Depuis vingt ans, les Frères musulmans par l'entremise du Qatar financent les Université de notre monde occidental.(Choix des ouvrages dans les bibliothèques, Choix des professeurs, des sujets de thèses, des bourses accordées) Ils ont compris que se trouvait là la matrice des dirigeants de demain ... Vingt ans ... deux générations et le 7 Octobre 2023 a fait éclore ce que ces influenceurs avaient semé ... On l'a vu. Tout était préparé et millimétré, de Los Angelès à Paris, de UCLA à la Sorbonne .
Bill Ackman, le milliardaire qui veut tenir les activistes éloignés du pouvoir économique
Depuis les attaques du Hamas contre Israël le 7 octobre 2023 et la vague de manifestations pro-palestiniennes qui a secoué les campus américains, le financier Bill Ackman s’est imposé comme l’une des figures les plus intransigeantes du monde des affaires face à ce qu’il décrit comme une « dérive antisémite » dans les milieux universitaires et militants.
Fondateur du fonds Pershing Square Capital Management, ce milliardaire new-yorkais, connu pour ses prises de position publiques et son franc-parler, a déclaré vouloir « protéger les valeurs fondamentales » des entreprises américaines contre ceux qu’il considère comme des vecteurs de haine.

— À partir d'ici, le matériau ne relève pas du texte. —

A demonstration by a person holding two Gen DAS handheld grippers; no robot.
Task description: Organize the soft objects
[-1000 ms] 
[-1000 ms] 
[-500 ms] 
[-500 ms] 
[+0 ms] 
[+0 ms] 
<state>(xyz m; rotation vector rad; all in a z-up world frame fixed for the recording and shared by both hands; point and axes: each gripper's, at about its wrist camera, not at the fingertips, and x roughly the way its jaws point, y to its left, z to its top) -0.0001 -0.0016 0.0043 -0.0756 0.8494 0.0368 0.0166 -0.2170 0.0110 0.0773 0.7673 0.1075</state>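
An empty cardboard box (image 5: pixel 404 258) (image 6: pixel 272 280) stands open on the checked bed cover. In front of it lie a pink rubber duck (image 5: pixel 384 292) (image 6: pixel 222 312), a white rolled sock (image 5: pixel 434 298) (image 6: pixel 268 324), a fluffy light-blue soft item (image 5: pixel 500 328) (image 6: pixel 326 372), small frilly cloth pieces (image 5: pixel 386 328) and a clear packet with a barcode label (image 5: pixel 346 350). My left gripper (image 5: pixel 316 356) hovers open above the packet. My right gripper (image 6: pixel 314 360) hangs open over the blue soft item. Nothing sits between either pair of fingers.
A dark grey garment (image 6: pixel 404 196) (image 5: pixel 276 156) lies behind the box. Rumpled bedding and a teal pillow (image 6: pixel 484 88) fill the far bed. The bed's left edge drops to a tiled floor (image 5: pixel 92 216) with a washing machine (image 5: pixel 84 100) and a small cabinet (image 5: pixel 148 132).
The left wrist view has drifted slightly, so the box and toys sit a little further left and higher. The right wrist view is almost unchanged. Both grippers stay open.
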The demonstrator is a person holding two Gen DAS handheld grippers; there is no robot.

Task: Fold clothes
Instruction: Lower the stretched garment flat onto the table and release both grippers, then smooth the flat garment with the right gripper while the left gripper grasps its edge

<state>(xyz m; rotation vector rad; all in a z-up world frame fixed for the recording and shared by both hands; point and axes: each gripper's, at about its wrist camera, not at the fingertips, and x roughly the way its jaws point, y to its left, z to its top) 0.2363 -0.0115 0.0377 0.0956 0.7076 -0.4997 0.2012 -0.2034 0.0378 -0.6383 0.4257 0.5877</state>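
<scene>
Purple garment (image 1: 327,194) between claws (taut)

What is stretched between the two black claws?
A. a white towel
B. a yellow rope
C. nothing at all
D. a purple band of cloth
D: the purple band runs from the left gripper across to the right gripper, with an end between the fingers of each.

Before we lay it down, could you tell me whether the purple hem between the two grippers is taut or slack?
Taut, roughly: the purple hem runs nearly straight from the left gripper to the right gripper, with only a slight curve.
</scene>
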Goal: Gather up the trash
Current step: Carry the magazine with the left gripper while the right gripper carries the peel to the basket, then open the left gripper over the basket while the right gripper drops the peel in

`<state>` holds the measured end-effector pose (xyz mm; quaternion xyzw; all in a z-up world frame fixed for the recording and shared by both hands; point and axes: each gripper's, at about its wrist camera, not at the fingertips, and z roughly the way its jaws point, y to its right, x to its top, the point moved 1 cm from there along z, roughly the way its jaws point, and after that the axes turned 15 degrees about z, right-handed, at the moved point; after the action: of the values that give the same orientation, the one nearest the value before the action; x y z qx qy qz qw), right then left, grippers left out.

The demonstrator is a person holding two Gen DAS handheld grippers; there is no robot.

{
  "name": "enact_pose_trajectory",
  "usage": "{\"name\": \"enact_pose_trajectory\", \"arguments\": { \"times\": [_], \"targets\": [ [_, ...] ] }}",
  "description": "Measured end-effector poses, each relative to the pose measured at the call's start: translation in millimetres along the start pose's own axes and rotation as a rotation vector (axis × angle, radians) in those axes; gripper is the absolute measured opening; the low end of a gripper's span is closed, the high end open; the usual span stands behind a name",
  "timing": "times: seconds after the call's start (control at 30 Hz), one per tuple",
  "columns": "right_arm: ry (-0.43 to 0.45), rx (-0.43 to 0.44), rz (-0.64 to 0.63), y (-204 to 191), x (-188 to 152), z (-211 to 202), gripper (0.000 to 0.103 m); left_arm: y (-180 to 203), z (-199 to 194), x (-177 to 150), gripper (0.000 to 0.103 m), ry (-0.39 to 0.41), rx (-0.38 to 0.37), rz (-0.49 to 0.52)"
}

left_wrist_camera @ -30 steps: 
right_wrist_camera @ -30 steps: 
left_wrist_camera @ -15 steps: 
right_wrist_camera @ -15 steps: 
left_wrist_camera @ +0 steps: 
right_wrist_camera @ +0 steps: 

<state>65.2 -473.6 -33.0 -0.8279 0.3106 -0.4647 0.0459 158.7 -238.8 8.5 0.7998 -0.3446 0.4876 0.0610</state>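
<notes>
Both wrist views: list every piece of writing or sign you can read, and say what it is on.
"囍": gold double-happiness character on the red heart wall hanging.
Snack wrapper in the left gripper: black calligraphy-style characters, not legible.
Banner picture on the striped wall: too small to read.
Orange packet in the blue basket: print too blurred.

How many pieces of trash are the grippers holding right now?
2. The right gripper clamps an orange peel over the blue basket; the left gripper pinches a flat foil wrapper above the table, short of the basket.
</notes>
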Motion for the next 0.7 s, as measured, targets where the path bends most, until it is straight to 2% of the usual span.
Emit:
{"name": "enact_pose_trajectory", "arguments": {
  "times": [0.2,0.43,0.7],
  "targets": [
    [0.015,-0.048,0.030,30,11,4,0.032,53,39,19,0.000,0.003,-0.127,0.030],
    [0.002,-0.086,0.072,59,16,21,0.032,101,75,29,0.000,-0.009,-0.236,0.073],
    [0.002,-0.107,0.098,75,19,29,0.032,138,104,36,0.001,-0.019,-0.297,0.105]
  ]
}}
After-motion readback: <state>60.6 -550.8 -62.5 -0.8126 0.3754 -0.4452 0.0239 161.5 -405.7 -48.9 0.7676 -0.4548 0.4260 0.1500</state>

Ackman a d’abord ciblé les universités d’élite en particulier Harvard pour leur supposée passivité face aux slogans hostiles aux étudiants juifs. Sur les réseaux sociaux, il a diffusé des images de rassemblements, appelé à la démission de responsables universitaires et exigé la publication des noms des étudiants à l’origine d’une lettre accusant Israël d’« apartheid » ou de « génocide ».
Son message était clair : les grandes entreprises doivent savoir qui elles embauchent. Dans son esprit, rendre publics ces noms permettrait aux employeurs de faire un choix éthique — refuser de recruter ceux qui, selon lui, ont légitimé ou minimisé la violence antisémite.
Rapidement, Ackman a étendu ce combat à la sphère économique. Il a ouvertement appelé les dirigeants d’entreprises américaines à adopter une ligne de fermeté et à ne plus tolérer dans leurs rangs les activistes dont les propos ou actions ont pu alimenter la haine anti-juive. Certains de ses soutiens, dans le secteur financier et technologique, ont relayé cette idée d’une « liste noire » officieuse des militants jugés extrémistes.
Ce mouvement vise à exercer une pression sociale et professionnelle sur les étudiants et cadres militants des causes anti-israéliennes, en les excluant des postes d’influence dans les firmes américaines.
Si ses prises de position ont été saluées par nombre d’organisations juives et de donateurs pro-Israël, elles ont aussi suscité des critiques véhémentes. Ses détracteurs y voient une atteinte à la liberté d’expression et une chasse aux sorcières politique. Ackman assume, au contraire, mener une bataille morale : celle de la responsabilité individuelle dans un contexte où, affirme-t-il, « l’antisémitisme s’est dissimulé derrière le langage des droits de l’homme ».
Devenu en l’espace de quelques mois un porte-voix de la cause pro-Israël au sein du capitalisme américain, Bill Ackman incarne désormais une volonté d’utiliser le pouvoir économique pour sanctionner les dérives idéologiques et replacer, selon lui, l’éthique au cœur de la sphère professionnelle.